What you have to do >> Transcribe exactly, and only, the lines running from the one with "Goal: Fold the" to the end of the entries below, both included, without any pictures.

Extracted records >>
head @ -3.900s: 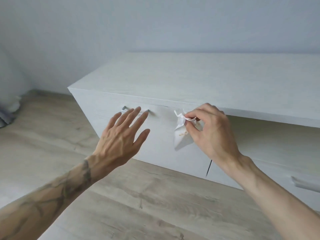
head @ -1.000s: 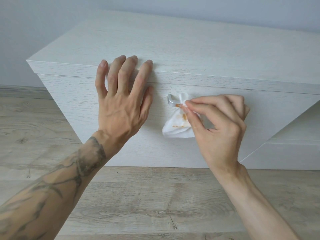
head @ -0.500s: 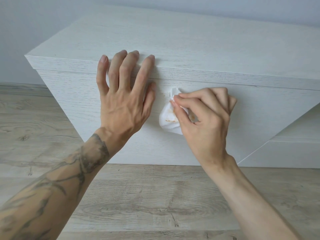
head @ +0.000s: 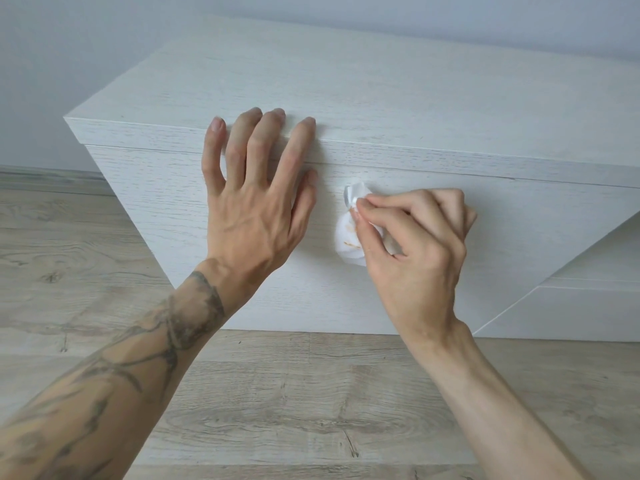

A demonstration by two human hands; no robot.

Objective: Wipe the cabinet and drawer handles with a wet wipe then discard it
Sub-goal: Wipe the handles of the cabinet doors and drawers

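Note:
A low white wood-grain cabinet fills the upper view, its drawer front facing me. My right hand pinches a crumpled white wet wipe with orange-brown stains against the metal drawer handle; only the handle's left end shows, the rest is under the wipe and fingers. My left hand lies flat on the drawer front left of the handle, straight fingers reaching up over the cabinet's top edge.
Grey-brown wood-plank floor runs below and to the left of the cabinet. A grey wall stands behind. At the right a second lower front panel of the cabinet shows.
Since 3.9 s ago I have come close and my left hand has settled flat on the drawer front. Over the last second my right hand slid the wipe along the handle, left then slightly right.

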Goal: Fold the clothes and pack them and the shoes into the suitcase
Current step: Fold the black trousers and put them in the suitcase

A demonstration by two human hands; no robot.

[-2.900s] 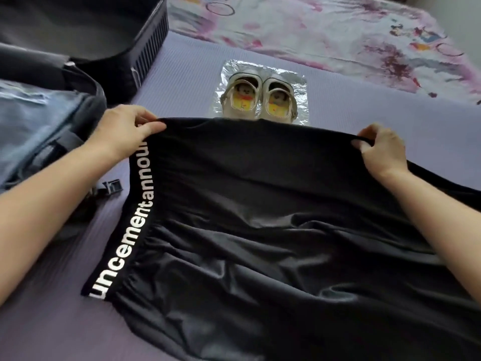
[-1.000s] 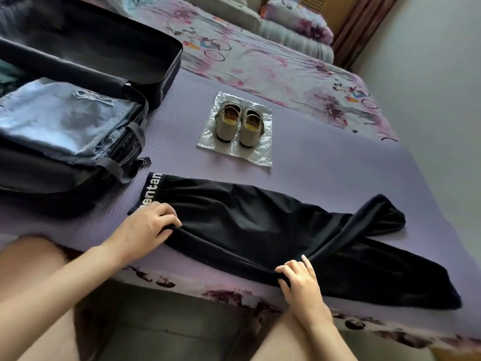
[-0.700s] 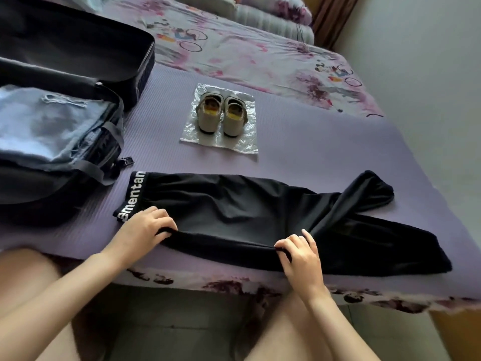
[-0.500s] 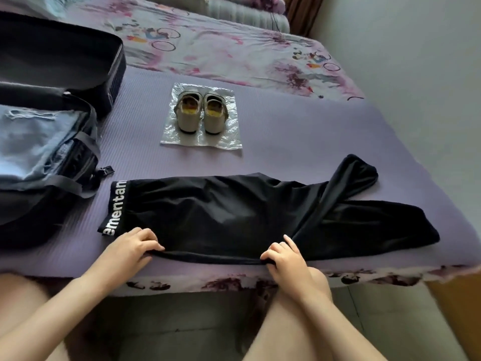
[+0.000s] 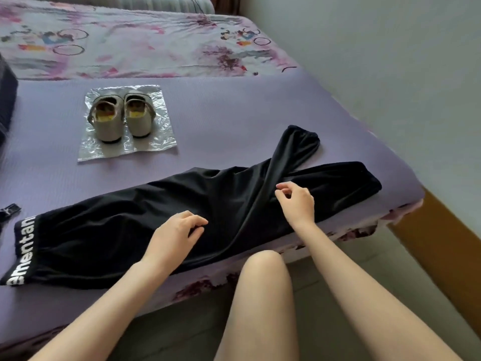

Solution to this problem >>
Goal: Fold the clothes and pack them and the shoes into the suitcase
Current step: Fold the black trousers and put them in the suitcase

A demonstration by two human hands; no robot.

[-2.900s] 
[-1.000s] 
[-0.700s] 
[-0.500s] 
[+0.000s] 

No additional answer is needed here.